Pasamos tanto tiempo tratando de organizar nuestras decisiones en pequeñas estrategias ordenadas. Revisamos los aspectos técnicos, leemos el sentimiento del mercado e intentamos convencernos de que estamos actuando con pura lógica. Pero un ser humano completo no es una máquina que ejecuta operaciones sin ningún arrastre emocional. Estar plenamente vivo es ser una mezcla caótica de concentración profunda, intuiciones irracionales y decisiones espontáneas que desafían cualquier explicación ordenada.
Piensa en cómo atravesamos realmente nuestra semana. El martes estás calculando ganancias hipotéticas en un token como $KOMA
KOMA después de ver cómo despegan monedas como Mubarak, convencido de que has descifrado el código para acertar el momento del mercado. Luego, para el jueves por la noche, estás sentado al borde de tu cama, completamente distraído, dándole demasiadas vueltas a una pequeña frase mal dicha a un amigo de hace tres días. Ese marcado contraste es donde sucede la vida real. Todos somos capaces de tomar decisiones audaces y ambiciosas mientras, al mismo tiempo, nos preocupamos por las cosas más mundanas y tontas.
Si intentas eliminar las dudas, los impulsos repentinos y los errores tontos ocasionales, no obtienes una mejor versión de ti mismo. Solo obtienes una cáscara vacía. Una persona real se construye a partir de reacciones en bruto, un optimismo obstinado y un proceso desordenado de ensayo y error. Tomamos malas decisiones, complicamos demasiado problemas simples y aun así seguimos avanzando, impulsados por esa curiosidad constante sobre lo que hay a la vuelta de la esquina.

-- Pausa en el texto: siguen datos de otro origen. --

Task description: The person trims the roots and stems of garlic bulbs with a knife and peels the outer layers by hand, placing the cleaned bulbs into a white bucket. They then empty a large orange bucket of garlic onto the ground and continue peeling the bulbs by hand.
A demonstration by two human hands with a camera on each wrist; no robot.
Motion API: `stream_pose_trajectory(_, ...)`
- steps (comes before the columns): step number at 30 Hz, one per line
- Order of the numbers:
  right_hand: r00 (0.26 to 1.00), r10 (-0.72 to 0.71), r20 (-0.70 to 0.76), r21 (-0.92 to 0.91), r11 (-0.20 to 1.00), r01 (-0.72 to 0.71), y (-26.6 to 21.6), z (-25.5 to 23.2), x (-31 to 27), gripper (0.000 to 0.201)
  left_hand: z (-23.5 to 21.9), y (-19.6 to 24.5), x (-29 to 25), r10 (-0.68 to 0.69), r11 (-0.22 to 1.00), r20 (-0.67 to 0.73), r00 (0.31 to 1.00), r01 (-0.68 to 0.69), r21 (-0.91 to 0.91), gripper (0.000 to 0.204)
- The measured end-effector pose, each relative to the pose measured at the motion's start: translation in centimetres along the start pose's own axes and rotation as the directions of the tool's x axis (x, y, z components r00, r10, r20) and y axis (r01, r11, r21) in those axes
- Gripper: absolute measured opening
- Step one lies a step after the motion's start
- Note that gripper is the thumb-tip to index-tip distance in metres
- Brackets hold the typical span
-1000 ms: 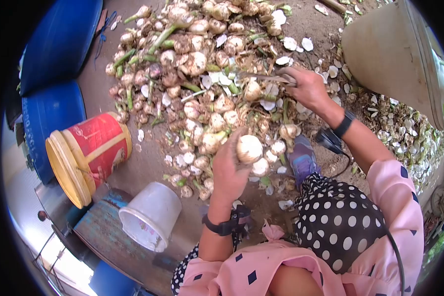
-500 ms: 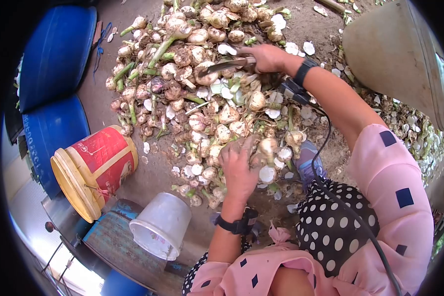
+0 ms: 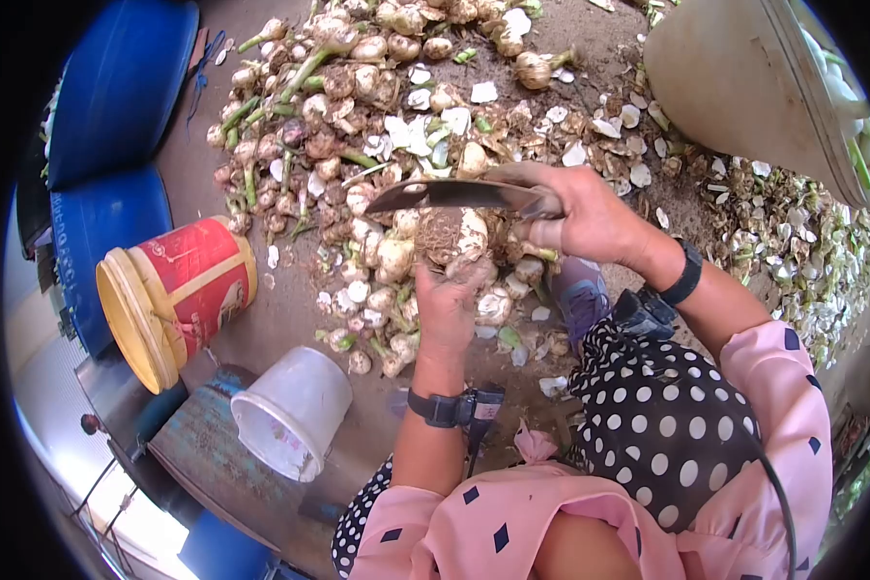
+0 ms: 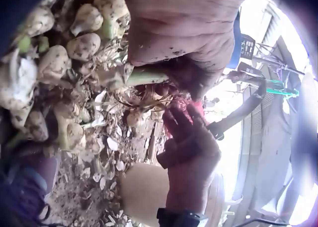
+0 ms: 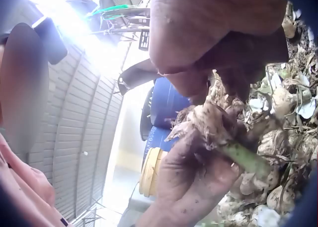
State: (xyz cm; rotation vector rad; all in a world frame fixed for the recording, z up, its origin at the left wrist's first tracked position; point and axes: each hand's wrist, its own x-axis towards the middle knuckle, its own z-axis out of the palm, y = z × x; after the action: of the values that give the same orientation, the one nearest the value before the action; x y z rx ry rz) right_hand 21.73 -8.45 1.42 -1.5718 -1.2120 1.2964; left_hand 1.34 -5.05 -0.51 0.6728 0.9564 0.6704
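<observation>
In the head view my left hand [image 3: 447, 304] grips a soil-covered bulb [image 3: 459, 237] with a mat of brown roots facing up. My right hand [image 3: 594, 217] holds a knife [image 3: 445, 196] with a broad, curved dark blade, its edge overlapping the top of the bulb in this view. From the right wrist, the bulb's papery skin [image 5: 208, 120] and green stem [image 5: 243, 157] show above the left palm. The left wrist view shows the knife blade [image 4: 241, 113] beyond the right hand's fingers. Below the hands spreads a heap of similar bulbs [image 3: 358, 77], many with green stems.
White peelings [image 3: 638, 174] litter the ground at right, beside a large beige tub [image 3: 735, 87]. To the left lie a red and yellow bucket [image 3: 188, 290] and a white bucket [image 3: 304, 401], both tipped. Blue barrels [image 3: 116, 87] stand behind. A shoe [image 3: 582, 300] rests near the heap's edge.
The right hand with the knife reached forward over the heap, then came back beside the left hand. The left hand let go of a pale, trimmed bulb and now holds a rooted one.
</observation>
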Motion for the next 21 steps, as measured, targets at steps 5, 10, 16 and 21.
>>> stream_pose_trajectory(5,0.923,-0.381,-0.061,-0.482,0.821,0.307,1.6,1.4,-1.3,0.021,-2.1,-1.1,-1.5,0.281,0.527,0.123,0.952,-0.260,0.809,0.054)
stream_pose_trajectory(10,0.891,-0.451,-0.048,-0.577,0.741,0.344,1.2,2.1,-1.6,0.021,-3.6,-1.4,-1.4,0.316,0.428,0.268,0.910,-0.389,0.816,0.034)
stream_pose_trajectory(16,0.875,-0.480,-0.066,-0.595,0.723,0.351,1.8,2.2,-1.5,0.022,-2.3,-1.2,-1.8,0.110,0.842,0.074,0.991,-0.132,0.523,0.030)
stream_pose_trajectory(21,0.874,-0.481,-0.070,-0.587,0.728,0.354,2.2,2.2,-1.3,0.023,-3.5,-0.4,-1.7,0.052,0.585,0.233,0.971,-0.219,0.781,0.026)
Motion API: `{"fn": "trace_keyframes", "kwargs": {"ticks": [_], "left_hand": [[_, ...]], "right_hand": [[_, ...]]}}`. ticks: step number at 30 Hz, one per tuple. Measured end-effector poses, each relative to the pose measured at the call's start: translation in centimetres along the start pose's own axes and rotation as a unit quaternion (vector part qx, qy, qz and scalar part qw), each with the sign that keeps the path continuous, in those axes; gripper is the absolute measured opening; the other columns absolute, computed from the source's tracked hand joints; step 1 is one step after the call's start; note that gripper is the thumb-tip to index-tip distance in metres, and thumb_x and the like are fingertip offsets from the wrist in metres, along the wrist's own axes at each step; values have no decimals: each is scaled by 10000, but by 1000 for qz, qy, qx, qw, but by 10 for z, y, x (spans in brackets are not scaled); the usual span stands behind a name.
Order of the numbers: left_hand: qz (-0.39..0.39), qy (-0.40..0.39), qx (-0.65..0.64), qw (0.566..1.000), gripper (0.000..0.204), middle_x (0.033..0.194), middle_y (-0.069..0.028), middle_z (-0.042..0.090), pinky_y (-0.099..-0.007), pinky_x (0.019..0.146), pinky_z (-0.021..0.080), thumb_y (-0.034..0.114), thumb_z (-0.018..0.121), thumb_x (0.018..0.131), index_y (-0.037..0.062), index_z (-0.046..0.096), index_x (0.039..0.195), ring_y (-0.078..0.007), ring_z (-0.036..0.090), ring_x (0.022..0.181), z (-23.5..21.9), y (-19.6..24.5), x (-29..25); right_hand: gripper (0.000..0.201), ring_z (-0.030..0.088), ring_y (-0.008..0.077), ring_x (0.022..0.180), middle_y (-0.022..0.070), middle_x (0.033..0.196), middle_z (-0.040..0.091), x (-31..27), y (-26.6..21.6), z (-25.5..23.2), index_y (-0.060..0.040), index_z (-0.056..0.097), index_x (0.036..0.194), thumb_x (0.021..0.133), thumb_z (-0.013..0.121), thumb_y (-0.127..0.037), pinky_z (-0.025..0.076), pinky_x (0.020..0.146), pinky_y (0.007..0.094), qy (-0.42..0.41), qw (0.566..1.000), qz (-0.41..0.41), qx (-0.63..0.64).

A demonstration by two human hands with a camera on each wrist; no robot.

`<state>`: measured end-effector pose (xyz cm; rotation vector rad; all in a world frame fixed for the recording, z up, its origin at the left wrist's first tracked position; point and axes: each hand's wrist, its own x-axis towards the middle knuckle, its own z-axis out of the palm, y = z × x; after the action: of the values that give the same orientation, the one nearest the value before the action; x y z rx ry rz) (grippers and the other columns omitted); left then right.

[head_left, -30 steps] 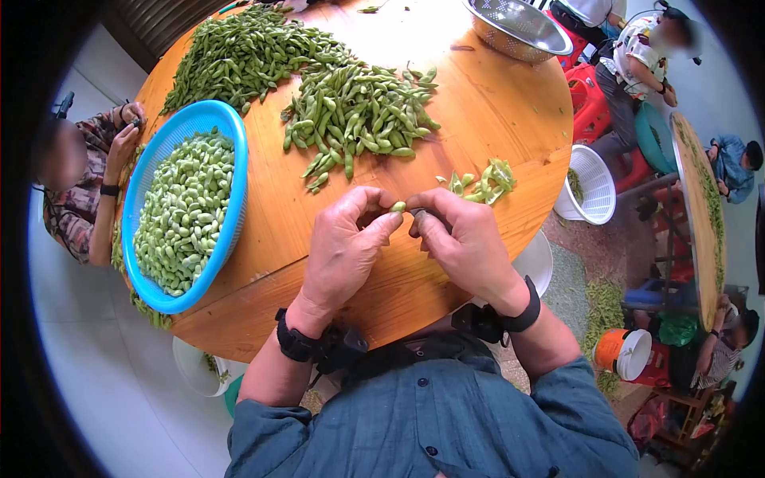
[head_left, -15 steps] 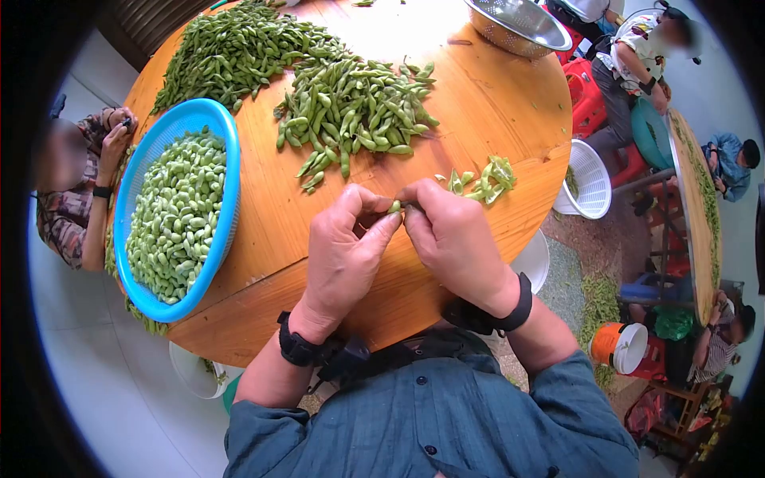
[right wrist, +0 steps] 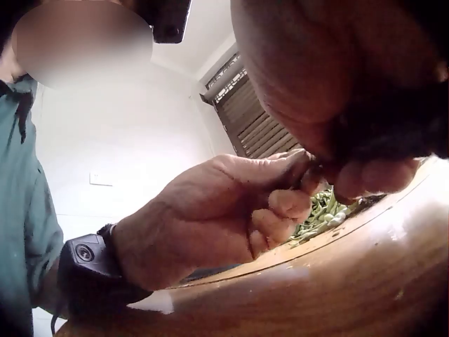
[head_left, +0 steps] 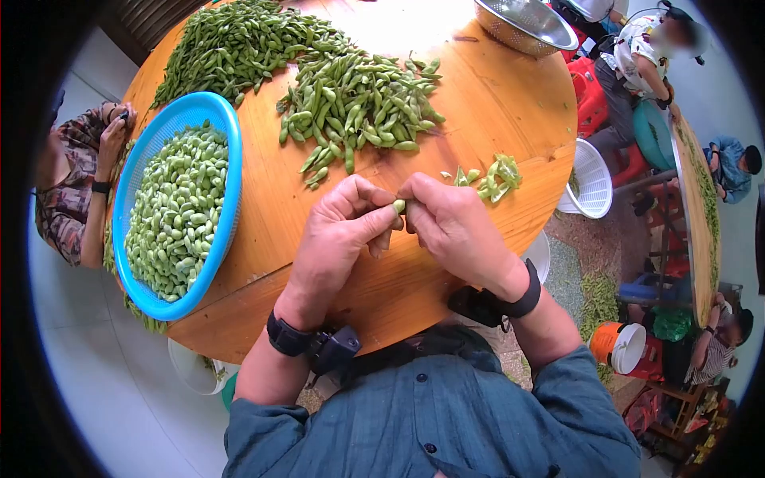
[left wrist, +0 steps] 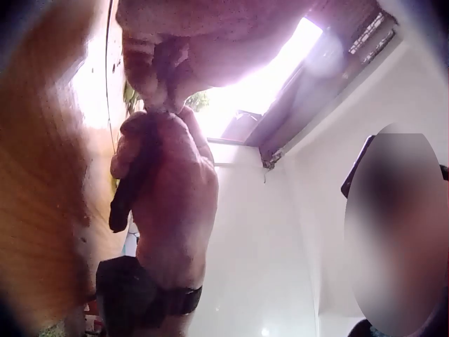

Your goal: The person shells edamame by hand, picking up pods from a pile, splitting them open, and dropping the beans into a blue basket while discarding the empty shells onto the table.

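Over the near part of the round wooden table (head_left: 271,319), my hands meet fingertip to fingertip. Between thumb and forefinger my left hand (head_left: 331,231) pinches a small green soybean pod (head_left: 399,206). The right hand (head_left: 458,227) has thumb and forefinger drawn together at the pod's other side, its other fingers curled under. Both wrist views show the fingertips pressed close, hiding most of the pod. Left of the hands is a blue basket (head_left: 233,127) full of shelled green beans (head_left: 179,207). Split, flattened husks (head_left: 500,177) lie just beyond the right hand.
A pile of whole pods (head_left: 351,107) lies ahead, joining a larger heap (head_left: 239,48) behind. A metal colander (head_left: 530,32) stands at the far right edge. Beside the table are a white basket (head_left: 594,187) and a seated person (head_left: 76,179). Other people sit at another table (head_left: 695,215).
My left hand has turned slightly, with the pod now showing rounder at its fingertips. The right hand's fingers have closed in toward it. The view has shifted slightly.
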<state>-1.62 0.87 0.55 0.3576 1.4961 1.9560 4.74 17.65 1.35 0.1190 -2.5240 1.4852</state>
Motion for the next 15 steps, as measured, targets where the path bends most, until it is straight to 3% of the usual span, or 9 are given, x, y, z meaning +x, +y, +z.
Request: {"fn": "trace_keyframes", "kwargs": {"ticks": [3, 5, 6, 8, 11, 12, 13, 14, 15], "left_hand": [[-35, -10, -9, 999, 110, 829, -14, 644, -221, 582, 445, 53, 652, 908, 38, 581, 990, -77, 572, 672, 1, 2, 0], [82, 46, 209, 973, 86, 828, -15, 643, -249, 576, 448, 54, 655, 905, 43, 596, 967, -87, 581, 686, 10, 2, -3], [82, 46, 208, 974, 86, 828, -15, 643, -249, 576, 448, 54, 655, 905, 43, 596, 967, -87, 581, 686, 8, 1, -2], [208, 45, 361, 908, 69, 811, -3, 626, -268, 578, 448, 55, 664, 897, 46, 613, 943, -95, 583, 704, 1, -3, 1], [215, 69, 384, 895, 58, 764, 6, 597, -242, 556, 434, 81, 646, 920, 29, 619, 914, -78, 559, 653, 6, -5, 1], [216, 70, 384, 895, 58, 764, 6, 597, -242, 556, 434, 81, 646, 920, 29, 619, 914, -78, 559, 653, 7, -4, 0], [122, 65, 254, 957, 76, 747, 9, 588, -226, 540, 423, 96, 630, 936, 22, 621, 920, -66, 541, 621, 8, -2, 0], [25, 58, 117, 991, 100, 729, 13, 579, -210, 524, 412, 111, 613, 951, 14, 622, 926, -53, 522, 589, 9, -1, -1], [25, 58, 118, 991, 100, 729, 13, 579, -210, 524, 412, 111, 613, 951, 14, 622, 926, -53, 522, 589, 8, -1, -1]], "right_hand": [[58, 605, 282, 572, 173, 677, 585, -1, 2, 0, 30, 571, 915, 879, 542, -5, 466, 545, 360, 5, 1000, 6, -15], [52, 599, 275, 566, 168, 672, 582, 1, 2, -1, 30, 574, 897, 877, 543, -6, 466, 544, 358, 15, 999, -14, -42], [50, 592, 268, 560, 163, 667, 579, 1, 2, -2, 30, 576, 880, 874, 544, -8, 465, 544, 355, 26, 997, -34, -69], [51, 589, 278, 560, 168, 664, 578, 0, 1, -1, 28, 578, 872, 871, 552, -16, 462, 542, 360, 28, 998, -27, -56], [55, 588, 299, 563, 176, 663, 578, 0, -2, -1, 23, 582, 851, 863, 570, -30, 457, 540, 370, 34, 998, -16, -51], [60, 591, 308, 566, 179, 664, 579, 0, -3, -1, 19, 583, 838, 859, 579, -36, 455, 539, 375, 39, 997, -8, -60], [60, 591, 308, 566, 179, 664, 579, -1, -4, -1, 19, 583, 838, 859, 579, -36, 455, 539, 375, 37, 997, -9, -59], [80, 600, 357, 610, 198, 669, 584, -2, -5, -2, 9, 581, 811, 855, 588, -57, 469, 556, 412, 37, 996, -10, -77], [103, 609, 406, 654, 217, 673, 588, -3, -5, -2, -1, 579, 784, 850, 597, -78, 484, 573, 449, 37, 995, -11, -96]]}}
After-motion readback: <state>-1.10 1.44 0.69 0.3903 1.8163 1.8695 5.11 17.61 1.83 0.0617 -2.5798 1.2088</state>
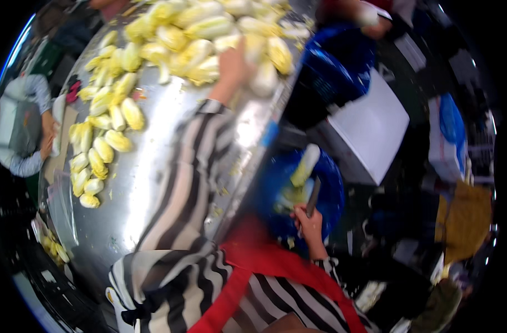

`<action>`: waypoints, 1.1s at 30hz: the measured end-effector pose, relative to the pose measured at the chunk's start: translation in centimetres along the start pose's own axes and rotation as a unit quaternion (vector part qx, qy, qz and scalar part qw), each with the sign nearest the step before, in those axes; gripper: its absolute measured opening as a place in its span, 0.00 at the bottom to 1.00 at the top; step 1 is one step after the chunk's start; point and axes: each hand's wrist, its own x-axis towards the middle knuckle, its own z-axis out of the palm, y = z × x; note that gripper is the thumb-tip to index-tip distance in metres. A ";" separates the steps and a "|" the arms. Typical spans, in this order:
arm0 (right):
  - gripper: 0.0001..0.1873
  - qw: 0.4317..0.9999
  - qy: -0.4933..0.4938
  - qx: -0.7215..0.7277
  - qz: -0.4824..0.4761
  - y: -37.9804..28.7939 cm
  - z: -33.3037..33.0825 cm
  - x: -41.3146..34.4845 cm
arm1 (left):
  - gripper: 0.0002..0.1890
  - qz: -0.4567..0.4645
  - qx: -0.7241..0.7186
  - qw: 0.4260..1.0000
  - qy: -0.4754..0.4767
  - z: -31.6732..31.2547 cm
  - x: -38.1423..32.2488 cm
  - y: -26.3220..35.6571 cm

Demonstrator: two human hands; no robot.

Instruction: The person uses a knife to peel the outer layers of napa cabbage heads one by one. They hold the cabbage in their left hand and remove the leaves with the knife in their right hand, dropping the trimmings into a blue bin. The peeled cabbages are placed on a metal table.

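Observation:
My left hand (233,66) reaches out over a heap of small napa cabbages (209,27) on the metal table. Its fingers touch the heads, but blur hides whether they grip one. My right hand (311,224) is closed around a knife (314,195), low beside the table edge, over a blue-lined bin (335,183). A pale napa cabbage head (306,164) shows at the bin, with blurred leaf pieces (291,197) below it.
The metal table (124,224) carries further loose heads (97,158) at left. Clear plastic sheets (64,208) lie at its left edge. Beyond the bin stand a white box (372,129) and a blue plastic bag (340,58). Another person (22,125) works across the table.

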 end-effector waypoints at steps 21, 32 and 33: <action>0.19 0.998 -0.013 0.055 -0.016 4.7 -2.2 10.2 | 0.29 -0.235 -0.721 0.625 -0.187 -11.1 -23.2 6.9; 0.31 0.993 -0.003 -0.068 -0.098 4.9 -2.3 14.8 | 0.33 -0.170 -0.670 0.692 -0.208 -11.5 -25.5 10.5; 0.30 0.988 -0.010 -0.098 -0.115 3.5 -2.6 12.4 | 0.34 -0.164 -0.671 0.695 -0.199 -11.9 -25.7 10.3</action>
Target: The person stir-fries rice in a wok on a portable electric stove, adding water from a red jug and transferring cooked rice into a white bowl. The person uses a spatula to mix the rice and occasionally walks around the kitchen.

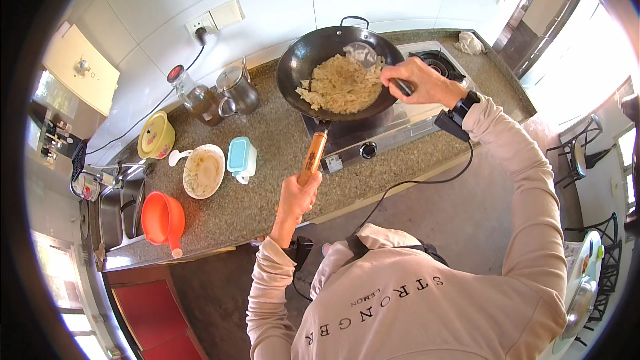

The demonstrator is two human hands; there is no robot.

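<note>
My left hand (pixel 296 197) grips the wooden handle (pixel 315 152) of a dark wok (pixel 295 67) sitting over the near burner of a gas stove. Pale, sliced food (pixel 345 85) lies heaped across the wok's middle. Over the wok's right rim, my right hand (pixel 422 82) is closed around the black handle (pixel 402 87) of a cooking utensil. The utensil's shiny rounded head (pixel 360 54) appears to rest at the far side of the food; its exact shape is unclear, and the fingers hide part of the shaft.
Left of the wok stand a metal pitcher (pixel 239 91), a glass jug (pixel 197 100), a lidded yellow pot (pixel 156 135), a soiled white plate (pixel 204 172) and a blue-lidded container (pixel 242 157). An orange dipper (pixel 162 219) sits beside the sink (pixel 112 215). A cable (pixel 415 181) hangs from my right wrist.
</note>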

Pasamos tanto tiempo tratando de organizar nuestras decisiones en pequeñas estrategias ordenadas. Revisamos los aspectos técnicos, leemos el sentimiento del mercado e intentamos convencernos de que estamos actuando con pura lógica. Pero un ser humano completo no es una máquina que ejecuta operaciones sin ningún arrastre emocional. Estar plenamente vivo es ser una mezcla caótica de concentración profunda, intuiciones irracionales y decisiones espontáneas que desafían cualquier explicación ordenada.